Despite there are diverse types of programmes, they all have in common that the additional language learning is implicit and incidental.
Transational models
They are subtractive-natured programmes.
Children use their L1 while they are learning L2.
They are usually temporary and bring about permanent monolingualism.
Maintenance models
The primary goal is try and preserve the minority language at home during students learn the majority language spoken.
They are based on providing subjects in two different languages.
Regarding Spain, we can found this model in communities such us Catalonia or the Basque country.
Prestigious or elitist models
Students learn through 2 prestigious languages.
This prestigious languages are kept separate during the learning process
As De Mejía states, prestigious bilingual education has been associated with the idea of language as a cultural or symbolic capital to be used on the market of social interaction.
Immersion models
(Baker, 1996) claims that this programmes represent one of the most model used and also the most successful form of bilingual education.
Types of immersion models
total and partial immersion
Freeman (2004, p. 5) states that the former consists in teaching up to 100% of the curriculum through the medium of a foreign language,
Delayed immersion
It usually starts at primary education levels
Early immersion programmes
Children are taught through a foreign language since their education pre-school level.
Submersion models
The instruction is carried out in a majority L2 but students speak minority language.
It is an example of subtractive bilingualism
Submersion programmes set up subtractive language learning environments that neglect the student’s minority L1 and focus on the use and the importance of the majority language (Skutnabb-Kangas, 2000, p. 582)
Developmental models
Offers minority language children instructions in their L1.
The majority language is included in the curriculum and it is taught as a foreign language.
The aim of Heritage Language Education is for minority language children to become fully bilingual (Skutnabb-Kangas, 2000, p. 601; Baker, 1996, p. 209)

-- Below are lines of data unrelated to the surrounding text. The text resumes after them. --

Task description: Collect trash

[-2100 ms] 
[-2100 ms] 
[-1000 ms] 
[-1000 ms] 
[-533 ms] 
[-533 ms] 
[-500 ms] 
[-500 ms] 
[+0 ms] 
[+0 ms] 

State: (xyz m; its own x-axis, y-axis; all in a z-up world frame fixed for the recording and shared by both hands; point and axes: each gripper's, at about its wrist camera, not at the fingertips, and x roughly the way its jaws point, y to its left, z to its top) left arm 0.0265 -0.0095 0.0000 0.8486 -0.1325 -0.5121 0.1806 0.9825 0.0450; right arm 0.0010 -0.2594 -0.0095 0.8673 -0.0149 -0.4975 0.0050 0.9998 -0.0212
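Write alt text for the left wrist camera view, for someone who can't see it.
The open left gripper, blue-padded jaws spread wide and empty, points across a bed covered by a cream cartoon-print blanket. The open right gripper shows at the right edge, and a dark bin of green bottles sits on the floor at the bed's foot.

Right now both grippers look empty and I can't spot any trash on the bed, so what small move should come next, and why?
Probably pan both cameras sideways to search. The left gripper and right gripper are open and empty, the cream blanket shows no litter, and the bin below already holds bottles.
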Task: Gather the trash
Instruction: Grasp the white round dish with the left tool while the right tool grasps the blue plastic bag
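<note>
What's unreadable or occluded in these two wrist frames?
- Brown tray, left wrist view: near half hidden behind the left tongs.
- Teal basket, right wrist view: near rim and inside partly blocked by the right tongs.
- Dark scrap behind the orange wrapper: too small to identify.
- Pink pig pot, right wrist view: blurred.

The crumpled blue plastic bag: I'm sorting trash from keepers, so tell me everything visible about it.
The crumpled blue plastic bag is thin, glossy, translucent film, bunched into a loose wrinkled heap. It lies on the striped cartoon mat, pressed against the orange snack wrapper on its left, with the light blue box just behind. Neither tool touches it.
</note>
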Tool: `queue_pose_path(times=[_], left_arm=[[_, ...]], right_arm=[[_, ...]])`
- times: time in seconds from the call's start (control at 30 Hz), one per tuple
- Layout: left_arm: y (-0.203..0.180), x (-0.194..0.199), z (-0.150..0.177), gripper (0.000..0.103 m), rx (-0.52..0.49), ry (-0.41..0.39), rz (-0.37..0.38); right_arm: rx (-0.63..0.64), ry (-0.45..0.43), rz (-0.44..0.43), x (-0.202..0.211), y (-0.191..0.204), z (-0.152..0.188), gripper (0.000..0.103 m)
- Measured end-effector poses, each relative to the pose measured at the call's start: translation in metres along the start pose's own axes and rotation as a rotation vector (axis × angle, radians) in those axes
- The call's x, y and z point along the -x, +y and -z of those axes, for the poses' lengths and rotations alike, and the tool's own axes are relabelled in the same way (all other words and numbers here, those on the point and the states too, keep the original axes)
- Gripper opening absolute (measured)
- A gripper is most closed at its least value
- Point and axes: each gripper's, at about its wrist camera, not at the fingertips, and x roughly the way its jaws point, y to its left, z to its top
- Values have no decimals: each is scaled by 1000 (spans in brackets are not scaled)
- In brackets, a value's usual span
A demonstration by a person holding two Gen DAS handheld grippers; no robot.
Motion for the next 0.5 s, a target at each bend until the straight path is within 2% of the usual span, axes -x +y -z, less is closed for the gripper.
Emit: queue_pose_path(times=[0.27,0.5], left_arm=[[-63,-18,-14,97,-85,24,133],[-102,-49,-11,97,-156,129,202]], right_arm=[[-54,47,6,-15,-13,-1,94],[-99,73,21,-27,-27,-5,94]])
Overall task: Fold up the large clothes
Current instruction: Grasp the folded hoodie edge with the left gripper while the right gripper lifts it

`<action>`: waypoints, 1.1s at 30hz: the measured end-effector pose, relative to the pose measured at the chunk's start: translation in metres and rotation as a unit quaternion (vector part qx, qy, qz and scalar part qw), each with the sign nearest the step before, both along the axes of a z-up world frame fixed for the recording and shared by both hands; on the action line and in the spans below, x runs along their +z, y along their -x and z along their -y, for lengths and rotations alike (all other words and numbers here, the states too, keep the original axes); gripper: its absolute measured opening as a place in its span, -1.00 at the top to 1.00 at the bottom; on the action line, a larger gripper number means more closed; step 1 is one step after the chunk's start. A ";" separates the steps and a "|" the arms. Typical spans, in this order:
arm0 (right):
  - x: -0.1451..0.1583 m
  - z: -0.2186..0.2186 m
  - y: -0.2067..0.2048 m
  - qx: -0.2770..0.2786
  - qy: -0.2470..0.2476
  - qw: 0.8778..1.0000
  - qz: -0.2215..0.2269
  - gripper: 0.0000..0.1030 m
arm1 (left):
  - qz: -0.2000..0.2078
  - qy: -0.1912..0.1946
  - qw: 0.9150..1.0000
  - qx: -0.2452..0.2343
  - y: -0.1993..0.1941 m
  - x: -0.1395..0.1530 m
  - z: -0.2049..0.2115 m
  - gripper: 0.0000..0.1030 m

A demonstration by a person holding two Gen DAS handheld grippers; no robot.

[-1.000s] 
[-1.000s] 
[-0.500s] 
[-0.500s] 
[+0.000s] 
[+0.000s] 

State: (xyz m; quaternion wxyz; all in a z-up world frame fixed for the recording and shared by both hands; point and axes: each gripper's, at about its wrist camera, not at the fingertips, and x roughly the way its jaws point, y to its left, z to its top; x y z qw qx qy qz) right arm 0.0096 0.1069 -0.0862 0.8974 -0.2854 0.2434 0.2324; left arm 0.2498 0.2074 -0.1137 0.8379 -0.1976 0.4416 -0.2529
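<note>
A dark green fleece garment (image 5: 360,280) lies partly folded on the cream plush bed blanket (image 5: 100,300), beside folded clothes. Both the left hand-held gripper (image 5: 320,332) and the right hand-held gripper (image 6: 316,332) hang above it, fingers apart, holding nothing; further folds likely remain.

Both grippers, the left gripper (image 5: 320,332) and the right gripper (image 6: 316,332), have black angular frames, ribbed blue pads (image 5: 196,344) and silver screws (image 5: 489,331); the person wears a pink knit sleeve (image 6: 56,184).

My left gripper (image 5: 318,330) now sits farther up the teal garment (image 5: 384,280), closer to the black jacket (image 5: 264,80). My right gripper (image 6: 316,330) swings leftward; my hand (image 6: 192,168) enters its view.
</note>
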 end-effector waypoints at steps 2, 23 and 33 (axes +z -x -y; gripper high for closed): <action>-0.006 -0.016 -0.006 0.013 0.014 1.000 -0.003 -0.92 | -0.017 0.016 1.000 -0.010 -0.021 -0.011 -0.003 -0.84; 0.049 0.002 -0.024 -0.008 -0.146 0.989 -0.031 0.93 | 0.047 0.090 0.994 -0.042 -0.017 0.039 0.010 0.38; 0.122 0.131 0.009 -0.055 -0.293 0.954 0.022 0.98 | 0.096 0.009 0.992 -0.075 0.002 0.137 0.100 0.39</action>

Poly-directional or two-way models
Develop different language practices because of the multilingualism of their social context.
In the USA, for example, in some schools majority and minority language students are educated together in two-way bilingual educational programmes.
In Europe, the European Schools for civil servants where children of different languages become at least trilingual are good examples of poly- directional bilingual educational programmes.